Ludgershall had been part of the royal demesne since the 12th century and first returned Members in 1295. No charter is known and it was probably self-governing by prescription, a bailiff being chosen annually at the manorial court leet. In November 1510 Henry Brydges, a gentleman usher of the chamber, was granted custody of the manor, town and park, as previously held by Sir John Langford, for 30 years at an annual rent of £15 and after his death his only son Richard Brydges received a further grant in November 1539 for 40 years at the same rent. At the beginning of the reign of Edward VI the lordship of Ludgershall was granted in reversion to the Protector Somerset and in June 1553 it passed to Sir John Russell, 1st Earl of Bedford, and Edmund Downing, who made an immediate conveyance to William Allen of Calne. Allen held Ludgershall for two or three years before selling to Richard Taverner from whom in 1557-8 Sir Richard Brydges acquired it by fine.9

In April 1539 John Kingsmill described Ludgershall as being in the rule of Richard Brydges, ‘whose father and he in his life were ever burgesses there’. Brydges’s continuing influence is borne out by the pattern of Membership and by election indentures which survive for the Parliament of 1545, the five Marian Parliaments and the by-election of 19 Nov. 1554, all in Latin except for that of 1558. In 1545 the contracting parties are the sheriff of Wiltshire and the bailiff (unnamed) and burgesses; in September 1553 the sheriff and Richard Brydges as bailiff; in March 1554 the sheriff, Brydges and six named burgesses including Richard Cheke or Chyecke, who as bailiff is the second party, with the burgesses, in the following October; and in 1555 Brydges, described as the farmer of the borough, with the burgesses and community and the sheriff.
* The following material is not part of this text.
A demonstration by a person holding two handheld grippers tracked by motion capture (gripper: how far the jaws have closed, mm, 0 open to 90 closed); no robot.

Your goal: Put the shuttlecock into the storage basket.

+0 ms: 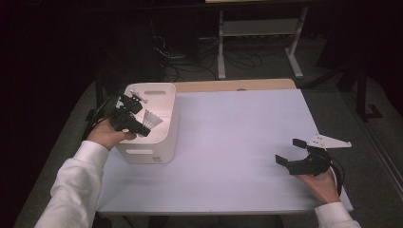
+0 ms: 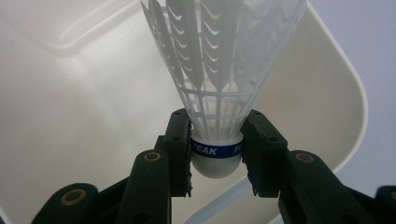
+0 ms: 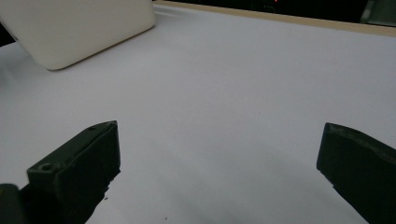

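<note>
A white shuttlecock (image 2: pixel 217 70) with a blue band marked "PEAK" is held by its cork base in my left gripper (image 2: pixel 215 149), which is shut on it. In the high view the left gripper (image 1: pixel 145 129) hovers over the open top of a white bin (image 1: pixel 164 137), with the shuttlecock (image 1: pixel 152 119) pointing feathers-first into it. The bin's inside (image 2: pixel 60 121) lies behind the feathers. My right gripper (image 1: pixel 288 151) rests open near the table's right front, nothing between its jaws. Its view shows wide-spread fingers (image 3: pixel 81 163) over the bare white tabletop.
The white table (image 1: pixel 237 137) has a wooden strip (image 1: pixel 233 85) along its far edge. The bin's corner (image 3: pixel 79 32) appears at upper left in the right gripper view. Beyond the table stand a white metal frame (image 1: pixel 259 35) and cables on a dark floor.
</note>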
The indentures for the by-election and the Parliament of 1558 are damaged but Brydges signed the first of them as he did the two Marian indentures.10

Of the 13 known Members, as many as ten were probably indebted to Brydges’s patronage, including the two lessees themselves. Only in the reign of Edward VI are other influences clearly at work, William Turner and Ralph Cockerell being presumably beholden to Somerset, and Humphrey Cavell to Bedford. Cavell was also returned for Bossiney but chose to sit for Ludgershall, whereas in the autumn of 1554 Anthony Browne II, returned for Maldon and Ludgershall, preferred Maldon and was replaced at Ludgershall by Sir John Price. Sir Richard Brydges himself died during Mary’s last Parliament but no evidence has been found of a by-election to fill the vacancy. When Brydges was returned as one of the knights for Berkshire in 1539 John Kingsmill approached Thomas Wriothesley for a place for himself at Ludgershall, and perhaps also for John Dale, a Gray’s Inn lawyer with a home some three miles away at South Tidworth.11

Author: S. R. Johnson

Notes

  • 1. LP Hen. VIII, xiv(1), 662.
  • 2. Ibid.
  • 3. Ibid.
  • 4. Ibid.
  • 5. Hatfield 207.
  • 6. Ibid.
  • 7. CJ, i. 24.
  • 8. Huntington Lib. Hastings mss Parl. pprs.
  • 9. Hoare, Wilts. Ambresbury, 83; Aubrey, Wilts. Topog. Colls. ed. Jackson, 358-9; CFR, 1485-1509, p. 325; CPR, 1494-1509, p. 272; 1547-8, pp. 118-19, 121; 1549-51, 121; 1549-51, pp. 430-2; 1553, pp. 266, 283; LP Hen. VIII, i. g. 632(30); Wilts. N. and Q. iv. 214; E150/999/1.
  • 10. LP Hen. VIII, xiv (1), 662; C219/18C/144, 21/174, 22/97, 23/155-57, 24/191, 25/135.
  • 11. SP1/46, ff. 237-8 ptd. Elton, Tudor Constitution, 292 and inadequately calendared LP Hen. VIII, xiv (1), 662.